Problem statement: Repeat the lines of the data exactly and exclude any picture among them.

··· Data

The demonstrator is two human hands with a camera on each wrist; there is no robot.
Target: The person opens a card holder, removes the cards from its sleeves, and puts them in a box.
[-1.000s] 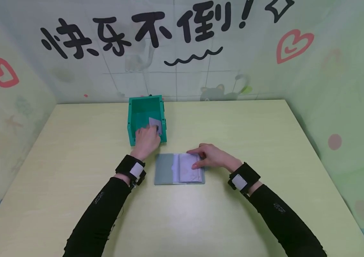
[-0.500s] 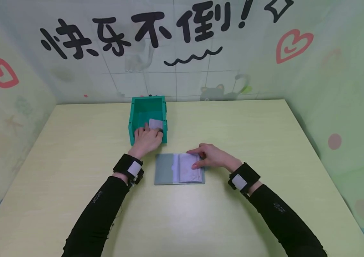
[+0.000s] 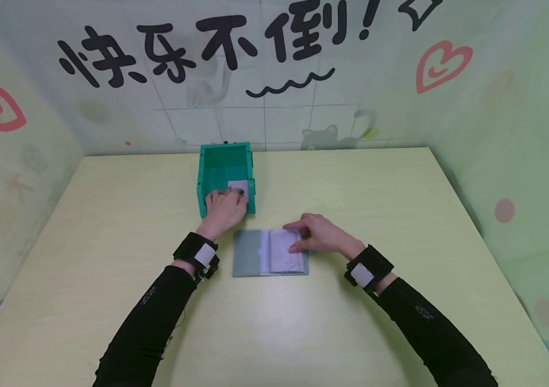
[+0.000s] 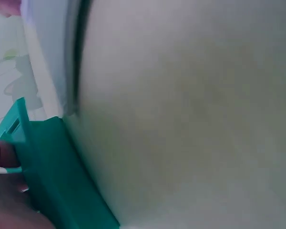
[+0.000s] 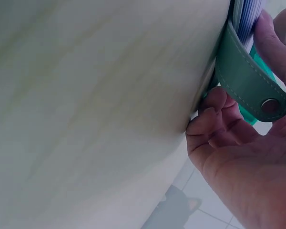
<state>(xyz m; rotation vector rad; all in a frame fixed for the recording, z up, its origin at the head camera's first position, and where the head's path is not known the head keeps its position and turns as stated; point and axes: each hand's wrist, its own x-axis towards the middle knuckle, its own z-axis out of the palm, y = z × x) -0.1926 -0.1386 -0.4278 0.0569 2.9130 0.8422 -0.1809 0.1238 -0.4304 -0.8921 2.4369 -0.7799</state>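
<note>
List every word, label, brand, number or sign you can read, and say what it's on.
"快乐不倒!": large black characters on the back wall.
Small pale marks on the left sleeve and right sleeve: too small to read.
Open booklet and green bin: no readable text.

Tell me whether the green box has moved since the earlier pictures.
Yes. In the head view, the green box has shifted slightly to the right, judged against the table's back corners.
</note>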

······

Solved problem:
The demonstrator is two human hands with a camera on each wrist; there is no robot.
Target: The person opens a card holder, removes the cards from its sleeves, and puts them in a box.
[-1.000s] 
[-0.500s] 
[+0.000s] 
[+0.000s] 
[+0.000s] 
<state>(xyz m; rotation vector rad; all in a frame fixed for the recording, z up, its origin at the head camera's first position, and where the head's path is not known the head keeps its position and turns as stated; point and axes: each hand's wrist, its own x-axis towards the middle knuckle, its own z-axis out of the palm, y = z × x) -0.1926 -0.1386 -0.4278 0.0569 2.9130 0.8422 -0.1809 0.1238 -0.4304 -0.8921 2.4369 -0.7799</state>
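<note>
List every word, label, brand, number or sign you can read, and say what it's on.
"快乐不倒!": large black characters on the back wall.
Small pale marks on the left sleeve and right sleeve: too small to read.
Open booklet and green bin: no readable text.

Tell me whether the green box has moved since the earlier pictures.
Yes. In the head view, the green box has shifted slightly to the right, judged against the table's back corners.
</note>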

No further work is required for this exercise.